PROBLEM TO WORK ON: Take the listing below and output it again exactly.

DATASET SECTION:
┌──

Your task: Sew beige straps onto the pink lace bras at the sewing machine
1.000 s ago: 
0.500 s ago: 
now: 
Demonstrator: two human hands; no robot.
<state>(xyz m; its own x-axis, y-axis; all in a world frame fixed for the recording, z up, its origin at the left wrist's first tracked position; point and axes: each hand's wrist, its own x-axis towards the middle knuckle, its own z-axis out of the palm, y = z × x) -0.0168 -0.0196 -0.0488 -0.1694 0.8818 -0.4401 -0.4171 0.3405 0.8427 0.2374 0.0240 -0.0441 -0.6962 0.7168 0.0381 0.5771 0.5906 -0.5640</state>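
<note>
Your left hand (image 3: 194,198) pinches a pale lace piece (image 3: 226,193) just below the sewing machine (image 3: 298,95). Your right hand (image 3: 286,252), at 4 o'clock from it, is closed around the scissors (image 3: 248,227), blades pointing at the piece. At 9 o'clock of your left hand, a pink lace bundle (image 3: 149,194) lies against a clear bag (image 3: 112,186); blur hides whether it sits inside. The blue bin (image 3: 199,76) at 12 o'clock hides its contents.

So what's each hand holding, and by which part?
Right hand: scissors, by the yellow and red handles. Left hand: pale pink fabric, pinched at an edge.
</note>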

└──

OUTPUT OF THE EXERCISE:
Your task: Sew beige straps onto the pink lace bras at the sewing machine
1.000 s ago: 
0.500 s ago: 
now: 
Demonstrator: two human hands; no robot.
<state>(xyz m; its own x-axis, y-axis; all in a world frame fixed for the recording, z up, its origin at the left wrist's first tracked position; point and axes: each hand's wrist, its own x-axis towards the middle knuckle, its own z-axis out of the palm, y = z × x) -0.0168 -0.0196 -0.0488 -0.1694 0.8818 -0.4401 -0.4171 0.3405 0.8427 0.2374 0.0240 -0.0441 -0.6962 0.7168 0.0381 0.5771 0.5906 -0.5640</state>
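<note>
Your left hand (image 3: 194,198) pinches a pale lace piece (image 3: 226,193) just below the sewing machine (image 3: 298,95). Your right hand (image 3: 286,252), at 4 o'clock from it, is closed around the scissors (image 3: 248,227), blades pointing at the piece. At 9 o'clock of your left hand, a pink lace bundle (image 3: 149,194) lies against a clear bag (image 3: 112,186); blur hides whether it sits inside. The blue bin (image 3: 199,76) at 12 o'clock hides its contents.

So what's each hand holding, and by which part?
Right hand: scissors, by the yellow and red handles. Left hand: pale pink fabric, pinched at an edge.
</note>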

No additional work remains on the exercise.